Figure 5: EnCodon (1B)Ada generalizes well across unseen synonymous variants in membrane proteins.

Figure 5:

a) We re-purposed the pre-trained language modeling classifier head for synonymous mutation effect modeling. Specifically, given a synonymous codon variant, we first compute the codon likelihoods (i.e. logits) for the variant’s position. Next, the log-ratio of wild-type codon against mutated codon is considered as the final variant’s effect prediction – protein abundance level or surface expression in this experiment.
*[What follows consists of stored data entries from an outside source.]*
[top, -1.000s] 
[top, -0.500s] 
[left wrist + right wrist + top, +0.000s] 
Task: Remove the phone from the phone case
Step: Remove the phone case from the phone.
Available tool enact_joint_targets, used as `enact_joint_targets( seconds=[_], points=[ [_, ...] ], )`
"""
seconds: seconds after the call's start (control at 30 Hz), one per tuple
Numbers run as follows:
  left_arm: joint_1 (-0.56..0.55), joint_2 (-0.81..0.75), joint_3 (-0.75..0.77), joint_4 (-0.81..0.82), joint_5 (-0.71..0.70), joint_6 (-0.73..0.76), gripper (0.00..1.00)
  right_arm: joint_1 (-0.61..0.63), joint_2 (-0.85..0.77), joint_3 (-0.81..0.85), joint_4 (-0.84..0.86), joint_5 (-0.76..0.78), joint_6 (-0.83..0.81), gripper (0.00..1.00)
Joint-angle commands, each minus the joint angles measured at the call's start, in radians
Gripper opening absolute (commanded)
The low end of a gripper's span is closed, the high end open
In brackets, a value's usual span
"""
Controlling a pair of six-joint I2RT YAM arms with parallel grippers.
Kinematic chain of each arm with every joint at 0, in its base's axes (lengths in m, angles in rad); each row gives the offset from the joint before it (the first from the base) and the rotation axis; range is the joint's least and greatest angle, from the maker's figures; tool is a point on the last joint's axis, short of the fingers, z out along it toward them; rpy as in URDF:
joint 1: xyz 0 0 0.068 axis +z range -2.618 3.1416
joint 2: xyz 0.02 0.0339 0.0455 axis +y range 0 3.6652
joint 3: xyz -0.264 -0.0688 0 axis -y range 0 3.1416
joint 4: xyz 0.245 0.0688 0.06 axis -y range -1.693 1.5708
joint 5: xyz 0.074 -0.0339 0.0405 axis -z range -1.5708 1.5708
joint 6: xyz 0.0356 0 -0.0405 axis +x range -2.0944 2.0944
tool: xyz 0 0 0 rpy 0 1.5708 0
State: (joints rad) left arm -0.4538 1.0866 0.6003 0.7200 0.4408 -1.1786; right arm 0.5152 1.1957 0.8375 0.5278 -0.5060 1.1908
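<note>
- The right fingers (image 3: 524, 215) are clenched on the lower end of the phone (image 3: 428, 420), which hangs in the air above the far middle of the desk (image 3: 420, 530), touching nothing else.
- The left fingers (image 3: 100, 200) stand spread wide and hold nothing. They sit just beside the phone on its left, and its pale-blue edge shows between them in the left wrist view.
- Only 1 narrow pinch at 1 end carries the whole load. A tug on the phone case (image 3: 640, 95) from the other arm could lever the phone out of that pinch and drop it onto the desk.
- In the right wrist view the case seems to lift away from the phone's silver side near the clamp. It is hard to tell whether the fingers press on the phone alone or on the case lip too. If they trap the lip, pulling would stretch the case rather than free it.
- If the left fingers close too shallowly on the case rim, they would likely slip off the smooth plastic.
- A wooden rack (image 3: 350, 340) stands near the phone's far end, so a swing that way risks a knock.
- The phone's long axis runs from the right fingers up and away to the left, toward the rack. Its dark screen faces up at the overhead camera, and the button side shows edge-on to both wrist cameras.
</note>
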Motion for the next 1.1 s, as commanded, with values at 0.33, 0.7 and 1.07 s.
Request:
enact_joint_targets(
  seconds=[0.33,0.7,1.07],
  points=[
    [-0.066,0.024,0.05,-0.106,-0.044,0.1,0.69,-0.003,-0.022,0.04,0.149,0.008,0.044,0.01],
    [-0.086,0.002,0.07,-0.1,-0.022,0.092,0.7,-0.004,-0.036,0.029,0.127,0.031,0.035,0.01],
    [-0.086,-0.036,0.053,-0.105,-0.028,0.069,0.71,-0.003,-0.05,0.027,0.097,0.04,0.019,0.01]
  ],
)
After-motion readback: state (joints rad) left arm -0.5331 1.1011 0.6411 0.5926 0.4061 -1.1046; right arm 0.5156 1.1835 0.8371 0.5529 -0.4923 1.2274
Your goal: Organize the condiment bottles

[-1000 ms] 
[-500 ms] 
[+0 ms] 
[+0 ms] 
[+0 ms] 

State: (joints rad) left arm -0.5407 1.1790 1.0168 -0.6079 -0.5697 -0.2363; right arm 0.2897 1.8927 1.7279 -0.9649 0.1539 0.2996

Notably, using no additional weights, the mutation’s effect on protein’s abundance measurement is modeled as the log-likelihood ratio between mutated and wild-type codon given the wild-type coding sequence in input. b) Spearman correlation between predicted and observed abundance (left bar plot) or surface expression (right bar plot) were shown for test synonymous variants in KCNJ2, SLC22A1, and GPR68 proteins. c) An test set of synonymous variants applied on SLC22A1 were held-out from the training data of the EnCodons. The scatter plot of predicted vs. observed abundance is shown for eukaryotic adapted EnCodon (1B) which showed as the top-performed compared to other fine-tuned EnCodons. d) After fine-tuning, we performed in-silico synonymous mutagenesis with the best-performing EnCodon model. We selected “critical” synonymous variants for which the predicted abundance was above 95-th (green) or below the 5-th quantile (pink). Next, extracted SLC22A1 extreme variants were overlayed in the protein’s 3D structure which is shown from 3 different angles.